Visualization Tools for Monitoring and Evaluation of Distributed Computing Systems

Ray Cowan1, Gilbert Grosdidier2, (for the BaBar Prompt3
  1. Laboratory for Nuclear Science, M.I.T.
  2. Lab de l'Accelerateur Lineaire, Orsay
  3. Reconstruction and Computing groups)

Speaker: Ray Cowan

  We describe several tools used to evaluate the operation of distributed computing systems. Included are tools developed for visual presentation of data accumulated from several sources. Examples are taken from the BaBar Prompt Reconstruction system, which consists of more than 200 individual nodes and transmits 500 gigabytes/day to an object-oriented data store. Each node records its actions in a log file, and along with other performance logs, these supply the data required. One tool, a log analyzer and browser based on Perl/PerlTk, was developed to spot failures in the log files.

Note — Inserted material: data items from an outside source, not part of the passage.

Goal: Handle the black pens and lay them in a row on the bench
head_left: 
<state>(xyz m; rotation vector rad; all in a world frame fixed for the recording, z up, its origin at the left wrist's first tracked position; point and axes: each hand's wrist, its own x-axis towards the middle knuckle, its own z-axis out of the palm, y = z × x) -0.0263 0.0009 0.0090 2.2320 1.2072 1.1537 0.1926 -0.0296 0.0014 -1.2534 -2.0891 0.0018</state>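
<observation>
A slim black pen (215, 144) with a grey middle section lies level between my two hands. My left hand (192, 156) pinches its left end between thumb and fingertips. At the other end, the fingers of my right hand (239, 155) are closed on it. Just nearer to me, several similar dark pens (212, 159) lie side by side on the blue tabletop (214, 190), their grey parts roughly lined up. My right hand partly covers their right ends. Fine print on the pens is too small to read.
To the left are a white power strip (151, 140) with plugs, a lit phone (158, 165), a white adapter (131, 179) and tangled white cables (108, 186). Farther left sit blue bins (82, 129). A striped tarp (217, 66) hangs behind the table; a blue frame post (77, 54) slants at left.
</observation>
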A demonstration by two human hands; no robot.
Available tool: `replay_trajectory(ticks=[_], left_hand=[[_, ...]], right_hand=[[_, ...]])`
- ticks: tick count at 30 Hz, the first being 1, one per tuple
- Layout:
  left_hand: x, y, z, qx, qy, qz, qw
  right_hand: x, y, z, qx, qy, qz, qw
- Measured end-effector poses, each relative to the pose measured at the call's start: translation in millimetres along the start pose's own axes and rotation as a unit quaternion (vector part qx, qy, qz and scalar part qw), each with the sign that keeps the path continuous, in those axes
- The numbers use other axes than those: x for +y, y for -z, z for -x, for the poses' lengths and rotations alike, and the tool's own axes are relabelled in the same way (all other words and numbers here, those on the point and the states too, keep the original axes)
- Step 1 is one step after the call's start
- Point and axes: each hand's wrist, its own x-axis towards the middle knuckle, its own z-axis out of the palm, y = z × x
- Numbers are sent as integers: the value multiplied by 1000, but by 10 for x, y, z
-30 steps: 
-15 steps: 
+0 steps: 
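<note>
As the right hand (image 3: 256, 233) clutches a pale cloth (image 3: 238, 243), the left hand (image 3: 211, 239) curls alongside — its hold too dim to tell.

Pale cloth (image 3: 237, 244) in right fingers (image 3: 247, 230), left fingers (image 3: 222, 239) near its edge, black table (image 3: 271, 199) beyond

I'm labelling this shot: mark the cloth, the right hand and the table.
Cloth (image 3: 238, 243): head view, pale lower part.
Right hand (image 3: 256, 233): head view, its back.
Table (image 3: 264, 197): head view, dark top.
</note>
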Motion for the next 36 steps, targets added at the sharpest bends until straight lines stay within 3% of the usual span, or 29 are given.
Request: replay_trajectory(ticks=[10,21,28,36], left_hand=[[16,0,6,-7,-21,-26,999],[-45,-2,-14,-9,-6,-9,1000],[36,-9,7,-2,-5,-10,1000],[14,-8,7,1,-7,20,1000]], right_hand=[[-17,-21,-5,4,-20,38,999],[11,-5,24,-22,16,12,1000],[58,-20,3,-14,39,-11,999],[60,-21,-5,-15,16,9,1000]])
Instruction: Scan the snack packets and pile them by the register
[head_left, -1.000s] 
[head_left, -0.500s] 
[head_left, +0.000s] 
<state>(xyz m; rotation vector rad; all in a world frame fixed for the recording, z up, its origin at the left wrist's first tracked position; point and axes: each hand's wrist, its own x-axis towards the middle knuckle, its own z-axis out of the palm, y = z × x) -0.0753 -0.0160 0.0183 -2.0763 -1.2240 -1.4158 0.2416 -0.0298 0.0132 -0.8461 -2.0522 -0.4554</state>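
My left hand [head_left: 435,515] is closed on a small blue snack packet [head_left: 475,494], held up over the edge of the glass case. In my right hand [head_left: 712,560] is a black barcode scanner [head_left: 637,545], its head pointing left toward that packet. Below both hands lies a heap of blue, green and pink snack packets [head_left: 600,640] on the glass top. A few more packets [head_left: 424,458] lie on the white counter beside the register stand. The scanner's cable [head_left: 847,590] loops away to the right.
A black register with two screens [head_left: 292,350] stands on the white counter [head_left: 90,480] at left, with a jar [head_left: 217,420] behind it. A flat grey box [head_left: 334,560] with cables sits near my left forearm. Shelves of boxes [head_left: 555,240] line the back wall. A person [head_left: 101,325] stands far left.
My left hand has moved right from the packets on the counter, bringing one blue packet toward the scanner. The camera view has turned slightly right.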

It was built primarily to narrow the search for synchronous events ("hickups") across the nodes to a few useful lines per node instead of a full log file of several megabytes each. It is also used to navigate through these log files and other failure reports, and as a presenter for the monitoring of the whole system. Another presents each node's activities in a parallel manner to help detect situations where resource demands by one node affect the activities on others. These tools have contributed to the understanding of several problems encountered during this system's development.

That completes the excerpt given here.